◆ Input data ◆
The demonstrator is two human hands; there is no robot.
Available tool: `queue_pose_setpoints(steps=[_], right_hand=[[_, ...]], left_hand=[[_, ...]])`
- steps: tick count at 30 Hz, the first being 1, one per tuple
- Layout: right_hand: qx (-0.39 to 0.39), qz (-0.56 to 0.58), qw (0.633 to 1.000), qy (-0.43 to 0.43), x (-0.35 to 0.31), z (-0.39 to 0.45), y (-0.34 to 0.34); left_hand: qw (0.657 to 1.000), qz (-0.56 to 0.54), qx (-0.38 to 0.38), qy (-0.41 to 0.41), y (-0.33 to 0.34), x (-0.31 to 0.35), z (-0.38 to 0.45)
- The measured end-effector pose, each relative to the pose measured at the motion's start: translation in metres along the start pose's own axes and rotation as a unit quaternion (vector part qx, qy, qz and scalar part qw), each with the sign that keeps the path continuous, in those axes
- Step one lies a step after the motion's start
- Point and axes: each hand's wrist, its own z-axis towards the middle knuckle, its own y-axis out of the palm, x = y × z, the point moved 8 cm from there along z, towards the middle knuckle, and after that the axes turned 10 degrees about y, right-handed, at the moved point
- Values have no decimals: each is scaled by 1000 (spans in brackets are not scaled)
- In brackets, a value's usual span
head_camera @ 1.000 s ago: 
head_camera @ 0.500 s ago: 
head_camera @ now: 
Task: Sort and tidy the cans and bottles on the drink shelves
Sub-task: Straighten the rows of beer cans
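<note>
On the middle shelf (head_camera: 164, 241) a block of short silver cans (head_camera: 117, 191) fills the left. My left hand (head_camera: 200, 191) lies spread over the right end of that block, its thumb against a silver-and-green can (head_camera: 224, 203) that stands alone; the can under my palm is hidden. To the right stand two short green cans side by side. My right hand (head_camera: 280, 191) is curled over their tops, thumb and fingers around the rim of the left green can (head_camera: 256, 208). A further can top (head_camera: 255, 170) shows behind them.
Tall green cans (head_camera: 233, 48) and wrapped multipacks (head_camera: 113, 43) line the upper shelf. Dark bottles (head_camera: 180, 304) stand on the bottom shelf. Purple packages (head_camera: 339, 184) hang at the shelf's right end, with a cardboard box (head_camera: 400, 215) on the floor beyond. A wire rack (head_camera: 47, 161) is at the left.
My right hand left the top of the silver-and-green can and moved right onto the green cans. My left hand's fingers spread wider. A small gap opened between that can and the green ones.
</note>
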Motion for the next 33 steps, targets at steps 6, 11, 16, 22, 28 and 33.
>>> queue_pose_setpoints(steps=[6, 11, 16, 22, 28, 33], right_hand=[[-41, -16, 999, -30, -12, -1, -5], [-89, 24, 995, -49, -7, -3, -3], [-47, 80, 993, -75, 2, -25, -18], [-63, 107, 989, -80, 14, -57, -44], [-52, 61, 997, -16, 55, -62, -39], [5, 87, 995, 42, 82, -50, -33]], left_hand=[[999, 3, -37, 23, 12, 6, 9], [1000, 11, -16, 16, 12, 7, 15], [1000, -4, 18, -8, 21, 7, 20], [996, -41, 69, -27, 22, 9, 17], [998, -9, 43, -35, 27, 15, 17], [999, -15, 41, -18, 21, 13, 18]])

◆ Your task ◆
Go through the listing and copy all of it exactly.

◆ Result for this exercise ◆
The demonstrator is two human hands; there is no robot.
Available tool: `queue_pose_setpoints(steps=[_], right_hand=[[_, ...]], left_hand=[[_, ...]])`
- steps: tick count at 30 Hz, the first being 1, one per tuple
- Layout: right_hand: qx (-0.39 to 0.39), qz (-0.56 to 0.58), qw (0.633 to 1.000), qy (-0.43 to 0.43), x (-0.35 to 0.31), z (-0.39 to 0.45), y (-0.34 to 0.34); left_hand: qw (0.657 to 1.000), qz (-0.56 to 0.54), qx (-0.38 to 0.38), qy (-0.41 to 0.41), y (-0.33 to 0.34), x (-0.31 to 0.35), z (-0.38 to 0.45)
- The measured end-effector pose, each relative to the pose measured at the motion's start: translation in metres along the start pose's own axes and rotation as a unit quaternion (vector part qx, qy, qz and scalar part qw), each with the sign that keeps the path continuous, in those axes
- Step one lies a step after the motion's start
- Point and axes: each hand's wrist, its own z-axis towards the middle knuckle, its own y-axis out of the palm, x = y × z, the point moved 8 cm from there along z, towards the middle knuckle, and after that the axes turned 10 degrees about y, right-handed, at the moved point
- Values have no decimals: each is scaled by 1000 (spans in brackets are not scaled)
- In brackets, a value's usual span
head_camera @ 1.000 s ago: 
head_camera @ 0.500 s ago: 
head_camera @ now: 
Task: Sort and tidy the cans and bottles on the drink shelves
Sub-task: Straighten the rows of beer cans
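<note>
On the middle shelf (head_camera: 164, 241) a block of short silver cans (head_camera: 117, 191) fills the left. My left hand (head_camera: 200, 191) lies spread over the right end of that block, its thumb against a silver-and-green can (head_camera: 224, 203) that stands alone; the can under my palm is hidden. To the right stand two short green cans side by side. My right hand (head_camera: 280, 191) is curled over their tops, thumb and fingers around the rim of the left green can (head_camera: 256, 208). A further can top (head_camera: 255, 170) shows behind them.
Tall green cans (head_camera: 233, 48) and wrapped multipacks (head_camera: 113, 43) line the upper shelf. Dark bottles (head_camera: 180, 304) stand on the bottom shelf. Purple packages (head_camera: 339, 184) hang at the shelf's right end, with a cardboard box (head_camera: 400, 215) on the floor beyond. A wire rack (head_camera: 47, 161) is at the left.
My right hand left the top of the silver-and-green can and moved right onto the green cans. My left hand's fingers spread wider. A small gap opened between that can and the green ones.
</note>
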Motion for the next 33 steps, targets at steps 6, 11, 16, 22, 28 and 33.
>>> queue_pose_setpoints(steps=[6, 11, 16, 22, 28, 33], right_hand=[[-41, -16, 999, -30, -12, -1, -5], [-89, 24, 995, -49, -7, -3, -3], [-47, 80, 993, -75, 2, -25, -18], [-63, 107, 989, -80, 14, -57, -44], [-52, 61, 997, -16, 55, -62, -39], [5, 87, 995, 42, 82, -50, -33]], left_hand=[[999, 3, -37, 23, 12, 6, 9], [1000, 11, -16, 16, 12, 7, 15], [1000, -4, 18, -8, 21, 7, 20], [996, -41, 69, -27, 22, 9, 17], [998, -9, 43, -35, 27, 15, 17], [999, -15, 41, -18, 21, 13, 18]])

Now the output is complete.